TASK BRIEF:
Filtering the records below, copy only those lines that include the word "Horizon".

::: EXTRACTED ENTRIES

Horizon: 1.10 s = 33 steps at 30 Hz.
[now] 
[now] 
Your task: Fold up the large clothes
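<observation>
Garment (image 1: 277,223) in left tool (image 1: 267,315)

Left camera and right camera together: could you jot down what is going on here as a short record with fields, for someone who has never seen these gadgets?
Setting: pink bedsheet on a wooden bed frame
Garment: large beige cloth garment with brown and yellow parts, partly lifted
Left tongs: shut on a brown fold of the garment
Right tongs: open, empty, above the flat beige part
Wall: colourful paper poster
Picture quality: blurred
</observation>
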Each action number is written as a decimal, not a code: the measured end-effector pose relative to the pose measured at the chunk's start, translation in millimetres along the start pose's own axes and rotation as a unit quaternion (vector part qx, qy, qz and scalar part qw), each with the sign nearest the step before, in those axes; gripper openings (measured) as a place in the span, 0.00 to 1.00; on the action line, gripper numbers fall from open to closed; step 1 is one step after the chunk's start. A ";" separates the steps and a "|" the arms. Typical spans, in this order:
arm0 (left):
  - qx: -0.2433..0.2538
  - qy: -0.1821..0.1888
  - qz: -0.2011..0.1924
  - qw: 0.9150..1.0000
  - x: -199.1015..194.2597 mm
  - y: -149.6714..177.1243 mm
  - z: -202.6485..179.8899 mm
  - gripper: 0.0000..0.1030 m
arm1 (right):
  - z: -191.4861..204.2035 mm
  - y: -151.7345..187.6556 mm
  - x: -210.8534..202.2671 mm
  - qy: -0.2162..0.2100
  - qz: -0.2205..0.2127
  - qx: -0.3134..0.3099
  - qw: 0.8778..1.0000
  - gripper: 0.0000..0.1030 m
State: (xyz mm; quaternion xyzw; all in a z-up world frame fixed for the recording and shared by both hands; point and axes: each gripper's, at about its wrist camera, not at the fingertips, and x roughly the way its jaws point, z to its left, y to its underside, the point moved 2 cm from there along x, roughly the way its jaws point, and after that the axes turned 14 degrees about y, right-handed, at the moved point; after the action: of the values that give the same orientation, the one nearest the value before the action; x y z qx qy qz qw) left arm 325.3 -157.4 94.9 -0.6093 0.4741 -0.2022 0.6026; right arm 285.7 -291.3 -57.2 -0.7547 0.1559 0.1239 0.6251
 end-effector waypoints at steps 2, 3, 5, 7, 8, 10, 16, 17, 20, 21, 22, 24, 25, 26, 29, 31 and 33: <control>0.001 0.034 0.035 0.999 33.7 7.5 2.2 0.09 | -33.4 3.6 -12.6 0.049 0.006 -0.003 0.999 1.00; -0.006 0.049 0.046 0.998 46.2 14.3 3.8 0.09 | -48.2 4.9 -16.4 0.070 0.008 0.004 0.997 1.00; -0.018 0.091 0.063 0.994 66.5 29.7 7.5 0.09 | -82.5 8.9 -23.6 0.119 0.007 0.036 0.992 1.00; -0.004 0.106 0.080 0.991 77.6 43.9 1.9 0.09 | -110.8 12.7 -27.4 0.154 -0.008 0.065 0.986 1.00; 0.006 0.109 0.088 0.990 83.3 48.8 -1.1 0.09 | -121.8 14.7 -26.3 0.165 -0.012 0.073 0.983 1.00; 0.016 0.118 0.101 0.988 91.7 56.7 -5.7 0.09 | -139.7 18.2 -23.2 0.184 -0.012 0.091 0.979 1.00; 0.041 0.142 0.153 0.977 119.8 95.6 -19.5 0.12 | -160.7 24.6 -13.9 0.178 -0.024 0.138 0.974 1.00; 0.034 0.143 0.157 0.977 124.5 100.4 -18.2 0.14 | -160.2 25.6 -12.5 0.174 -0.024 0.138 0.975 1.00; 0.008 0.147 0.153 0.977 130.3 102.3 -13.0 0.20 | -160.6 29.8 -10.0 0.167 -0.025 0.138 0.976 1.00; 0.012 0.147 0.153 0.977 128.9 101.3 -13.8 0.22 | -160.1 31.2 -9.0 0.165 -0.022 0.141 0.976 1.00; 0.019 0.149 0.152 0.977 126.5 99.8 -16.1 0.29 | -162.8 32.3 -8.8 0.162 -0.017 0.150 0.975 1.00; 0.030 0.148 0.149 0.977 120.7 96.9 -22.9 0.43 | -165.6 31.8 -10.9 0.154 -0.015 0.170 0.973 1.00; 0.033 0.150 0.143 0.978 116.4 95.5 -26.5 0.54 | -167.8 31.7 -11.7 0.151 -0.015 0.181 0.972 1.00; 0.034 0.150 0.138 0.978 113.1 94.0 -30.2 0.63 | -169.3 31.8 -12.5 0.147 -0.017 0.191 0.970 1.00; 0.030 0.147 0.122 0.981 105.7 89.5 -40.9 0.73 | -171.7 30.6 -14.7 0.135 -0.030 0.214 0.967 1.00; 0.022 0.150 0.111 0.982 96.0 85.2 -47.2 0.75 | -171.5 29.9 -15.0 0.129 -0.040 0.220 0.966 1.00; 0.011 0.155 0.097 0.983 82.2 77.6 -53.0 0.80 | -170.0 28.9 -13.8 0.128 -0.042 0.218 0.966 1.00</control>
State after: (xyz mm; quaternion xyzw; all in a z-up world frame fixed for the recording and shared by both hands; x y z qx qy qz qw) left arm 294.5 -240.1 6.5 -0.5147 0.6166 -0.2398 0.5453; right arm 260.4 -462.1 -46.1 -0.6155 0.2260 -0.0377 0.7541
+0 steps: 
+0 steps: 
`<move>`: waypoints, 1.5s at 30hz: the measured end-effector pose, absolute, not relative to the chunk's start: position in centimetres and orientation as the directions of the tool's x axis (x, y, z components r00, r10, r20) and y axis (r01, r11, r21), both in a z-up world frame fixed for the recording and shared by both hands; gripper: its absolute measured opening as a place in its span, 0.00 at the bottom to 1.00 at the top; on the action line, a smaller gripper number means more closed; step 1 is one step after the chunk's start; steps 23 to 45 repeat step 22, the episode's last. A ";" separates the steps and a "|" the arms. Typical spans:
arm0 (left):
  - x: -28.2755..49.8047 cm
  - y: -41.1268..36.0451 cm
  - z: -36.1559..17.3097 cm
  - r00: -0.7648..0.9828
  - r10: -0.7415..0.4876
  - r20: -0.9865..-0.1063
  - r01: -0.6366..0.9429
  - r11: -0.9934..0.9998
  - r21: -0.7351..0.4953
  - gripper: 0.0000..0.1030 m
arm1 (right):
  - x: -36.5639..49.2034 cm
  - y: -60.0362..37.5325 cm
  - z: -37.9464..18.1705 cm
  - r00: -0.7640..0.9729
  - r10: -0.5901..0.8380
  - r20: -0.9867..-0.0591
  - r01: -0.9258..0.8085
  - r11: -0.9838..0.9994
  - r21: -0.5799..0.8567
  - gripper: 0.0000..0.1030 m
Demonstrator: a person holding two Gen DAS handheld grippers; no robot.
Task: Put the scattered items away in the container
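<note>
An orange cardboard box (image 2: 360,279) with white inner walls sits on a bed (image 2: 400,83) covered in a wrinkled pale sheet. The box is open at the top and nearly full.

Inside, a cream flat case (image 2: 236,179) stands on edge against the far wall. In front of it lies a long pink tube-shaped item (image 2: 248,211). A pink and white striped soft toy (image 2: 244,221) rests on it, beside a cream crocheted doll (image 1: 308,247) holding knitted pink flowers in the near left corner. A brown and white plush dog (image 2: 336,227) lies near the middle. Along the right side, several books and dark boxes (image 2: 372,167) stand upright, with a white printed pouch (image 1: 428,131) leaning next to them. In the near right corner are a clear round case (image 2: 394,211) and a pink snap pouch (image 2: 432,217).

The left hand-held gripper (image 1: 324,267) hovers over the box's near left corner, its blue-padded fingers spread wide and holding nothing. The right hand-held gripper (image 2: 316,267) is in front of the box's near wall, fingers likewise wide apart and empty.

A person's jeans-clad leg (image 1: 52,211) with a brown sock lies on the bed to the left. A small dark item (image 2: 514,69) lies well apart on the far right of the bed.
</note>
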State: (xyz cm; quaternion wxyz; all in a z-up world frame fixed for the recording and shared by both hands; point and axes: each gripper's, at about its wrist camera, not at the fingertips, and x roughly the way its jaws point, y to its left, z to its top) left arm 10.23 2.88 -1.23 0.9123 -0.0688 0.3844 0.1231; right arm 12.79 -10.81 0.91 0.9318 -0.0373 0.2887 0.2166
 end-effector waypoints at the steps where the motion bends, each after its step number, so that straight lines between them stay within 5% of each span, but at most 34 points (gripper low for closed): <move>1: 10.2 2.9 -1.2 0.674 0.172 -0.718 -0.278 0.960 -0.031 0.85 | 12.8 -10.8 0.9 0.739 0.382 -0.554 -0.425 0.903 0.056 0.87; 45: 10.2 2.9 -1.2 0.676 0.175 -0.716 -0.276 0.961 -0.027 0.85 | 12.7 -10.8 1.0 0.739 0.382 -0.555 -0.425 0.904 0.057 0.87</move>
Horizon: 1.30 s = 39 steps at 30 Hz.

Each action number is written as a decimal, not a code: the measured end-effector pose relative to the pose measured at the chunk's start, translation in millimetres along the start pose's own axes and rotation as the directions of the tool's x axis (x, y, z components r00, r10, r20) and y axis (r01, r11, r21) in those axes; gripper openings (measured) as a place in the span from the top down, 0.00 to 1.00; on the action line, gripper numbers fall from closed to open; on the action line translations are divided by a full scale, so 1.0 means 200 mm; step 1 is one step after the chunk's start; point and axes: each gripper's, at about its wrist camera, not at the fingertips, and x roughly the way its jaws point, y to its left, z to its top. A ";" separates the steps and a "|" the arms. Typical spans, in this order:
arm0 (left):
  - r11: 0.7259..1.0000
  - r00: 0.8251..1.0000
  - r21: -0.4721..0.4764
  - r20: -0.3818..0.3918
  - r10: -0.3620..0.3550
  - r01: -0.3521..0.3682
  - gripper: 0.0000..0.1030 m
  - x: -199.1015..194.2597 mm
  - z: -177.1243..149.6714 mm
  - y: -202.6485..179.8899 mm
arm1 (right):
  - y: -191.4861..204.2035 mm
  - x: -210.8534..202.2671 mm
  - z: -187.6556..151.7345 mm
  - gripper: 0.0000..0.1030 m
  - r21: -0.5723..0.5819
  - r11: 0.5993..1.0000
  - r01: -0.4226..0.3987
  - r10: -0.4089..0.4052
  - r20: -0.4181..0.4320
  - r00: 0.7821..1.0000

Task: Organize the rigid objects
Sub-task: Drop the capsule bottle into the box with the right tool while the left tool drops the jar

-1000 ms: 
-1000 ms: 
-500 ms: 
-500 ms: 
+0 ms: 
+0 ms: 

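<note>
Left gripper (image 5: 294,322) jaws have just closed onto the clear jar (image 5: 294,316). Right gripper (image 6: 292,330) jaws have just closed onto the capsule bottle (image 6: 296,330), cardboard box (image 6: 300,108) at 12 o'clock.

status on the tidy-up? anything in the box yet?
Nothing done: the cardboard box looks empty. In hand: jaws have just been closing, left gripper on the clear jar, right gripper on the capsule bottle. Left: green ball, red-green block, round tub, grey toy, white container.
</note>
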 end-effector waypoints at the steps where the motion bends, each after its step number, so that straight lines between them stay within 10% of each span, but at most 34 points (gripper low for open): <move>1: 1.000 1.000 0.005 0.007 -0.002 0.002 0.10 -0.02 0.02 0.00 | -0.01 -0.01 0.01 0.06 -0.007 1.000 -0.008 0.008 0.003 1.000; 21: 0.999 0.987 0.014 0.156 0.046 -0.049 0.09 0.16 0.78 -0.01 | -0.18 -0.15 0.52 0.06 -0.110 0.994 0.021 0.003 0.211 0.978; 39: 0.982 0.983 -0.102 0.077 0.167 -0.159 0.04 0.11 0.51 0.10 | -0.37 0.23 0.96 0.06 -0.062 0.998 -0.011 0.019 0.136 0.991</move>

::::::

EXPECTED ANSWER:
Horizon: 1.10 s = 33 steps at 30 Hz.
Horizon: 1.30 s = 39 steps at 30 Hz.

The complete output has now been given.